1. Perpisahan

11.9K 645 64
                                    

Purworejo, hari ini

Cahaya kuning yang memancar tak menghentikan Bina yang sedang mengepak beberapa barang Calla untuk di bawa ke Jogja.

Sekian tahun setelah perjuangan hidupku makin berat. Amanah baru, cerita baru dan lingkungan baru mewarnai hidup kami.

"Bun ini juga di bawa?" Bina tersenyum.

"Buat apa. Di sana kan banyak nak." Calla hanya mendengus.

"Yaudah." Ucap Bina. "Ayah kok nggak bantu sih." Teriak Calla yang kini yang tengah memegang lakban di tangannya.

"Ayah bantu doa dari sini, iya kan dek." Daffa mengangguk sambil mengamati Bunda dan kakaknya yang sibuk.

Namanya Daffa, anak kedua kami. Usianya kini sudah menginjak 8 tahun. Besok ia sudah kelas dua  dasar. Waktu secepat itu berlalu, rasanya baru kemarin aku bersama Bina menikmati masa pacaran.
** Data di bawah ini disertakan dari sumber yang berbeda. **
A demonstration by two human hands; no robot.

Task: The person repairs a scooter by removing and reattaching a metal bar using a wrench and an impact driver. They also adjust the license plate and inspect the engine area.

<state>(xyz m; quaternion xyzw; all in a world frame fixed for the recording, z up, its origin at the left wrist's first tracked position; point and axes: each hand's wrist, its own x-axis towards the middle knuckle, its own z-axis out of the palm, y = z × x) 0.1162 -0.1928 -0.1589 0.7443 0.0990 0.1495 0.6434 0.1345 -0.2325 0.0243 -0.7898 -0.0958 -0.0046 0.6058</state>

Ternyata sudah tujuh belas tahun semua berjalan. Menjalani bahtera rumah tangga bersama Bina.

Nama lengkapnya Daffa Adnyana Yuddhaga. Nama yang indah, pemberian opa dan yangkungnya.

Daffa tumbuh sehat dan ceria, ia hadir menjadi pelengkap kehidupanku dan Bina. Menghadirkan tawa di setiap nafas kami. Tangan kecilnya selalu mengusap air mata bunda dan kakaknya.

Ia hadir membawa cerita, anak kecil yang lahir di Semarang itu kini tumbuh kuat. Menjadi ketua kelas dan selalu memimpin barisan.

"Yah, besok kalau Mbak di Jogja Daffa sama siapa?" Aku mengusap kepalanya. "Nanti Daffa sendirian cuma sama bunda, nanti kaki Daffa yang satu nggak ke isi seperti biasa." Lanjutnya. Kaki tidak terisi yang ia maksud adalah, ketika di ruang keluarga kata Bundanya Daffa sering meminta mereka untuk tidur di kakinya sebagai bantal. Layaknya orang dewasa.

"Nanti ayah yang tidur di kaki Daffa, kan nanti Mbak Calla tetap pulang nak." Aku mengelus rambut cepaknya. Anak ini tidak pernah memiliki rambut yang panjang. Ayah cukur, sama dengan Daffa juga harus cukur.

"Mbak, nanti kalau mbak di Jogja terus kangen Adek jangan nangis ya." Teriak Daffa dari pangkuanku.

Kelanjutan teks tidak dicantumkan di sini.